## Exercise details
The answer must be the lines from the one that holds "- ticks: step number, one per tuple" through the final line of the data, copied exactly, with no pictures.

## Stored data entries
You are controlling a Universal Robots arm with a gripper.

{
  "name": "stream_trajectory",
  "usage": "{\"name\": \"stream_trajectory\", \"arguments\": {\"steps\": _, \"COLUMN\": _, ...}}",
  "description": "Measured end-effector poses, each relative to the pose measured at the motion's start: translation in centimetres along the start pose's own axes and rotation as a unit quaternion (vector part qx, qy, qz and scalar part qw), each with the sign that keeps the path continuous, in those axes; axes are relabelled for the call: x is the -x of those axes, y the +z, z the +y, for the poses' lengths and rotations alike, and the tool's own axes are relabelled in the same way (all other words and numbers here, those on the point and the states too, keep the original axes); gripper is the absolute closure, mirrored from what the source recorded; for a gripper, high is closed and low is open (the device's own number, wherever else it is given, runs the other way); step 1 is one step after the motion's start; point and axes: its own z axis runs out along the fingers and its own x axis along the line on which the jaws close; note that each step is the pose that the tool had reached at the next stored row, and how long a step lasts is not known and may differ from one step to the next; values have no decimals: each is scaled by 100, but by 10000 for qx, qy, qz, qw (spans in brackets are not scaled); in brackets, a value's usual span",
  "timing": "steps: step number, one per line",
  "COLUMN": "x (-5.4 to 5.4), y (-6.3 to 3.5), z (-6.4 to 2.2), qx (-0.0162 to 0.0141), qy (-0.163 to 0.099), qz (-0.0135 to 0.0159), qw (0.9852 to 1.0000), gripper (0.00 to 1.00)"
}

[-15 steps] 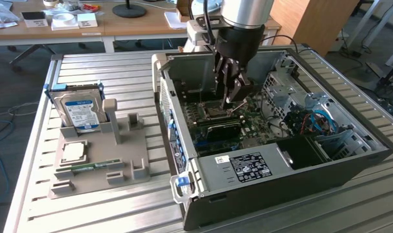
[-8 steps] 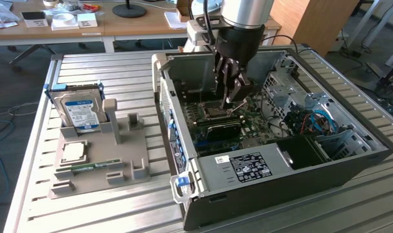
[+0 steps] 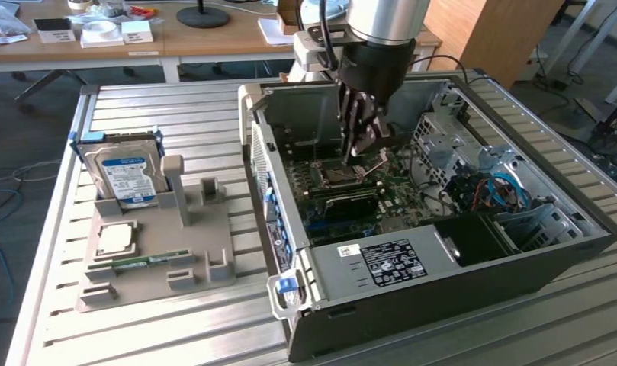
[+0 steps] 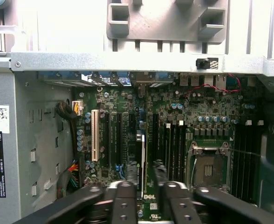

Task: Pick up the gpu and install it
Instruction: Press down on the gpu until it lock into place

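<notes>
**Item: gpu** (image 4: 139, 158). It is showing edge-on in the wrist view as a thin pale strip. It is standing upright among the expansion slots of the motherboard (image 4: 174, 116), just beside the long white slot (image 4: 94, 135). Whether it is fully seated in its slot cannot be told.

**Location:** It is sitting inside the open case (image 3: 410, 267), toward the rear wall. It is well apart from the tray (image 3: 155, 267) on the exterior view's left, where the hard drive (image 3: 125, 171) and the memory stick (image 3: 135, 261) are resting.

**Gripper** (image 4: 146, 186): It is reaching down into the case (image 3: 364, 145), directly over the card. The fingers (image 4: 125, 191) are standing part-way apart, at a narrow gap, with the card's top edge lying in that gap. Whether the pads are touching it cannot be told.

**Handling, as judged:**
- The card is likely light, stiff and thin, with a fan and cooler weighing on one face.
- It is probably fragile at the fan blades, the small board components and the contact edge, which is best left untouched.
- The bare board is likely slippery between hard pads.
- The best hold is probably across the thickness at the top edge, near the middle of its length, clear of the fan.
- Pressure should run straight down the card's plane (a tilt risks binding in the slot).
</notes>
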Motion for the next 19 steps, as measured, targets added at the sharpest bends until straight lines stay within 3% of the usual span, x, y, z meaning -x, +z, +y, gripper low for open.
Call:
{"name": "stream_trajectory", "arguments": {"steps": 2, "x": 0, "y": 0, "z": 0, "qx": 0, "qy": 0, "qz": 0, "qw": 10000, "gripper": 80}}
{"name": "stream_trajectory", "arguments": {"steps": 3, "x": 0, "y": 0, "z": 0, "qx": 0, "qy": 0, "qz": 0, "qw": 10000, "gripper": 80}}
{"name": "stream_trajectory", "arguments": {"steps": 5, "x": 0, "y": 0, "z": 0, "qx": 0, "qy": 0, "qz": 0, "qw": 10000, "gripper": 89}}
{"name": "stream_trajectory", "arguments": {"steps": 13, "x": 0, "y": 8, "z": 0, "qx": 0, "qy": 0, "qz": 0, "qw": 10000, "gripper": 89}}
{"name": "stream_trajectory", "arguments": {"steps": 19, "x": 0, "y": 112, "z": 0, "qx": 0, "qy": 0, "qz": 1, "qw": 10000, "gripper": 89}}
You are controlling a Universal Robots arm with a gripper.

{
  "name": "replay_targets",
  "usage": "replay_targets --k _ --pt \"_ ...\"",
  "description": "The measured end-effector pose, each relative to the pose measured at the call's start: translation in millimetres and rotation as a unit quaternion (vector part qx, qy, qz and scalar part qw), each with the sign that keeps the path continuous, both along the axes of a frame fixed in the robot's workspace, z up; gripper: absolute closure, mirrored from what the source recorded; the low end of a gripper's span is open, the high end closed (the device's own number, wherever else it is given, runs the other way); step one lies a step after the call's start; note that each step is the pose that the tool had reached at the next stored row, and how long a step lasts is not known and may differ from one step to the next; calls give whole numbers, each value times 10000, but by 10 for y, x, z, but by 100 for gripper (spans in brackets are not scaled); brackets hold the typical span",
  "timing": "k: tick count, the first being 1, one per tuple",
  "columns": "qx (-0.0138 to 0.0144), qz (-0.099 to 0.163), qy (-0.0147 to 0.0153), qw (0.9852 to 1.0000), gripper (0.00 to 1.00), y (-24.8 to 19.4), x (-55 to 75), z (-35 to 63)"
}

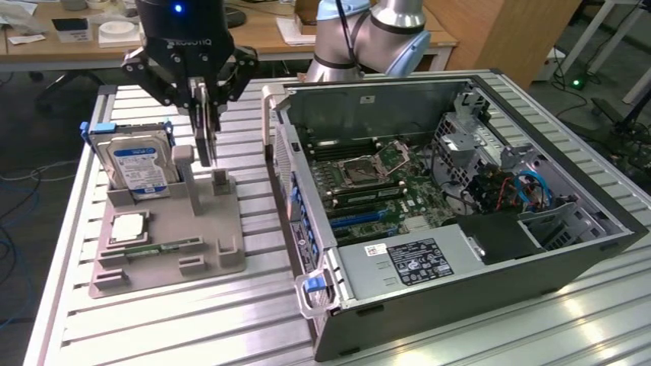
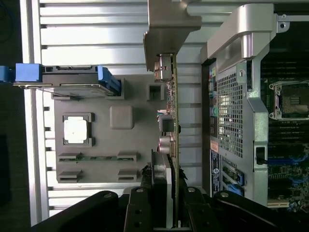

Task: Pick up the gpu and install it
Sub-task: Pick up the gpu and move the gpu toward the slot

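Note:
The gpu (image 1: 207, 136) hangs on edge, a thin green card with a silver end bracket (image 2: 166, 29). It hangs just above the upright posts of the grey holder (image 1: 168, 263) at the exterior view's left. My gripper (image 1: 206, 99) is shut on the card's upper edge, one black finger on each face. In the wrist view the gpu (image 2: 172, 101) runs edge-on away from my gripper (image 2: 166, 181), between the grey holder (image 2: 140, 140) and the case. The open computer case (image 1: 458, 191) lies to the exterior view's right, with its motherboard (image 1: 382, 191) exposed.
A silver hard drive (image 1: 140, 164) with blue rails stands in the holder's far end. A square processor (image 1: 127, 227) and a narrow memory strip (image 1: 163, 248) lie nearer the front. The case's perforated rear wall (image 2: 231, 111) is close beside the card. All of it rests on a slatted aluminium table (image 1: 203, 328).

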State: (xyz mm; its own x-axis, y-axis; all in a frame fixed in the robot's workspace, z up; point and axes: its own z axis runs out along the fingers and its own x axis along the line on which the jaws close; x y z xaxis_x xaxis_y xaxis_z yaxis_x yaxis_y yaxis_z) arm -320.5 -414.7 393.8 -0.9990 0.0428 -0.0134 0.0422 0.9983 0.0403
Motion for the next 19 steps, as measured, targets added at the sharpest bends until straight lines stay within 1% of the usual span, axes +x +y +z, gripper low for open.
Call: replay_targets --k 2,4,7,19 --pt "0 0 0 10000 72 0 0 58" --pt "0 0 0 10000 72 0 0 84" --pt "0 1 0 10000 72 0 10 88" --pt "-8 1 0 10000 72 0 156 87"
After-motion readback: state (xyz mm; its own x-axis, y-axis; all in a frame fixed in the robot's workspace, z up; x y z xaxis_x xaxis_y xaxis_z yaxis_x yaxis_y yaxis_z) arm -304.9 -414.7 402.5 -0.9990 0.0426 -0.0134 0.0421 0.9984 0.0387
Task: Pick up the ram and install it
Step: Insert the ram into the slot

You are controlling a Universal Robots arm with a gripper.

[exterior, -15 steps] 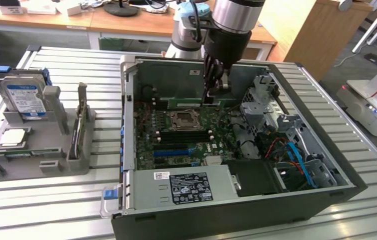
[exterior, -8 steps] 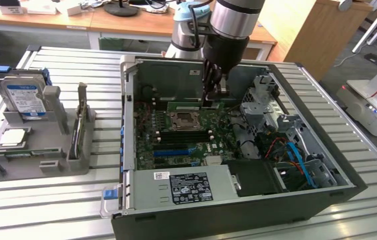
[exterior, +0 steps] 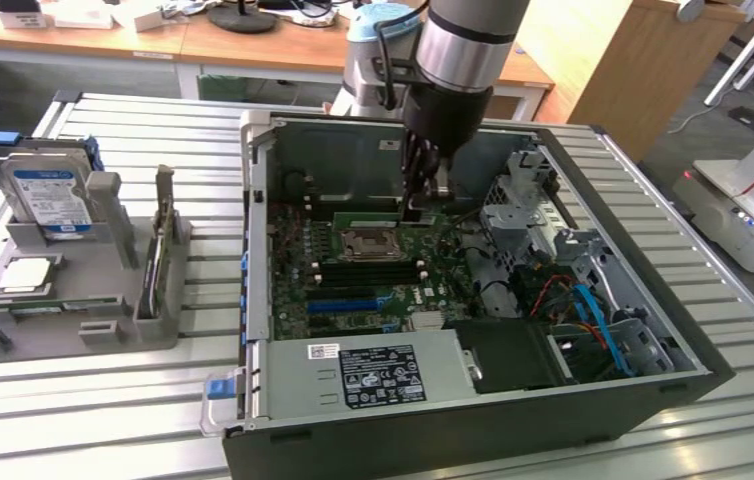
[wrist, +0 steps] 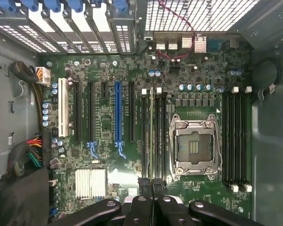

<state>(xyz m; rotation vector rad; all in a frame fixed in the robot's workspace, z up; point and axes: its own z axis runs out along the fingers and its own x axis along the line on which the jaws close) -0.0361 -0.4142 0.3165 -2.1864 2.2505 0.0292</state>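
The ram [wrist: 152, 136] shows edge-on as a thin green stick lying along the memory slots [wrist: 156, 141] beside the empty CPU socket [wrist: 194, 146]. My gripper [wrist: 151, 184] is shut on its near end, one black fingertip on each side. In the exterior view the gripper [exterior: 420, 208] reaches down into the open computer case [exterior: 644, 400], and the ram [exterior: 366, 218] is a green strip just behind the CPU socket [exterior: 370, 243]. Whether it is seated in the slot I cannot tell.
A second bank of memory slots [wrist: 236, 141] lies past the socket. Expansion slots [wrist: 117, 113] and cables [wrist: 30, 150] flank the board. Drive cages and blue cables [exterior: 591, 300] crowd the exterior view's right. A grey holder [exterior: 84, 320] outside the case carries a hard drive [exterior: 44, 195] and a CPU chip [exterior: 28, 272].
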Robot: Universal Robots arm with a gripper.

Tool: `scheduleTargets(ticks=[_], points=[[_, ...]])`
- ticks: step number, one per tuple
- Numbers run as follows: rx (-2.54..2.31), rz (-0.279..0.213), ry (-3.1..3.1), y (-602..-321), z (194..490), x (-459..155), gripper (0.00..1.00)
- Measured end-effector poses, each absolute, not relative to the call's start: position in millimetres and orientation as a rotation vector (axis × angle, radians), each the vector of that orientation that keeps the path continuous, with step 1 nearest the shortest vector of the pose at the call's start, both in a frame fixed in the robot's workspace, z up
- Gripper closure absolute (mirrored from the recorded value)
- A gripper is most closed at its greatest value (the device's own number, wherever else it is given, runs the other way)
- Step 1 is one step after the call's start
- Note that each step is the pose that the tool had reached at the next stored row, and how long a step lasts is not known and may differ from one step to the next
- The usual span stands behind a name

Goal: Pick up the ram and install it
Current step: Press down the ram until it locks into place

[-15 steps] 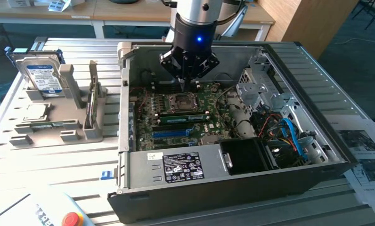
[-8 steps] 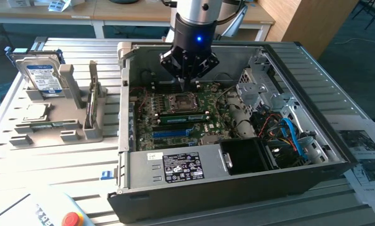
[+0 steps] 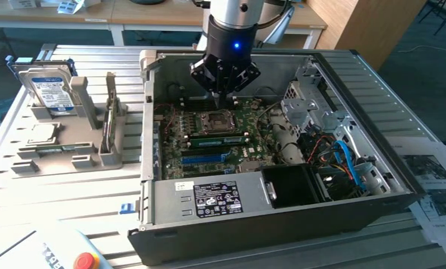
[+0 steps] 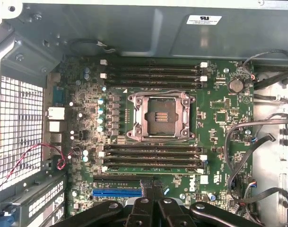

## Result of this exercise
- ticks: step number, one per tuple
- Numbers run as follows: rx (-2.54..2.31), rz (-0.279..0.213), ry (-3.1..3.1), y (-602..-321), z (194..490), x (-459..155), gripper (0.00..1.00)
- Measured end-effector poses, each absolute, not relative to the call's start: position in millimetres and orientation as a rotation vector (axis × angle, radians), each the vector of that orientation that keeps the path continuous, with step 1 nearest the shortest vector of the pose at the call's start, both in a frame fixed in the robot's workspace, z up
- Gripper closure absolute (mirrored from the recorded value)
- A gripper is most closed at its greatest value (the device's own number, wherever else it is given, runs the other way)
- Step 1 is one step after the call's start
- Note that each step is the pose that the tool had reached at the next stored row, and how long a step lasts is not known and may differ from one step to the next
- The usual span stands behind a name

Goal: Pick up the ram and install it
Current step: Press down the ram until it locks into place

[-15 steps] 
[-8 steps] 
[+0 steps] 
[+0 steps] 

The answer given is complete as it stands.